We're experiencing periods where our tempdb log grows until it fills up the disk. It's normal operating size is about 2 GB, but every once in a while it will grow past 100 GB.
Here are the facts:
- Tempdb is by default set to simple recovery and is supposed to truncate when the log exceeds 70% full.
- In our case it will blow right thru that 70% and proceed to begin growing the log
- The problem is intermittent. We have some success in reproducing the problem by running fullscan stats update along with a less than ideal proc that uses a overly simplistic split function that creates a table variable for the output.
- The system is an VMWare 8 core virtual machine. There is currently only one tempdb file. However, we've resisted adding more cores as tempdb contention is not evident (used the query here: http://www.sqlsoldier.com/wp/sqlserver/breakingdowntempdbcontentionpart2
- Manually checkpointing tempdb does not seem to help the issue
To be clear the proc is a monstrosity - it splits a CSV varchar and returns a table variable. Outside of not using one of the recommended split implementations, it is called in a loop which ends up peppering tempdb with new table variables. However, sometimes the problem will occur and other times we can run three of these procs at a time and the tempdb log will truncate and recycle as it should, never growing out of it's 2GB.

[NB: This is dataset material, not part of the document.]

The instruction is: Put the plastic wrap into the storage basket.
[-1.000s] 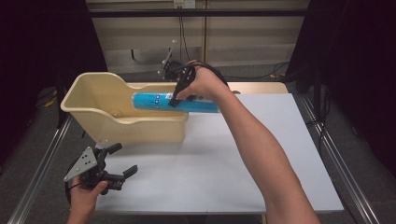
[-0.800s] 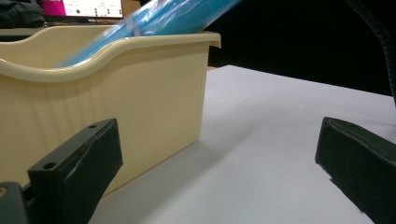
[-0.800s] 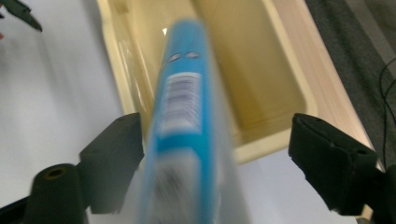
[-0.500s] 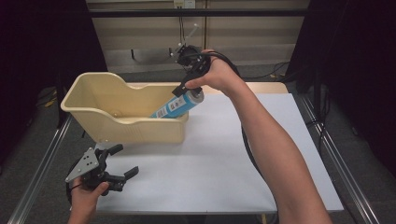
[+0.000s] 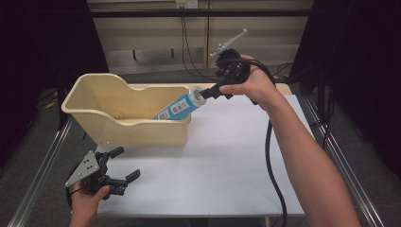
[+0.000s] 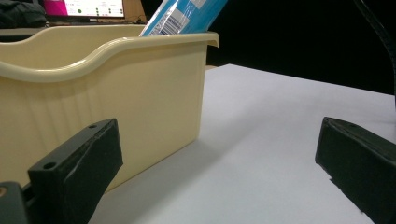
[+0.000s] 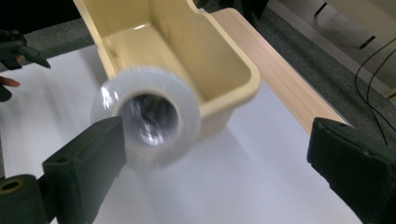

The only reason I've seen where the tempdb log won't auto-truncate is when the IO is under such load that checkpoint won't run. But so far, no io metrics show such a load - disk queue stays low, IO utilization is only about 20%.
We're resolving the issue with this proc, but I'd like evidence of a reason on why the log isn't truncating
. Finding a particular wait, identifying that the system at least tried to checkpoint and/or seeing that it's delayed, etc. We've spent a lot of time finding this proc but it would be nice to finish the lesson as what we should be looking for and why.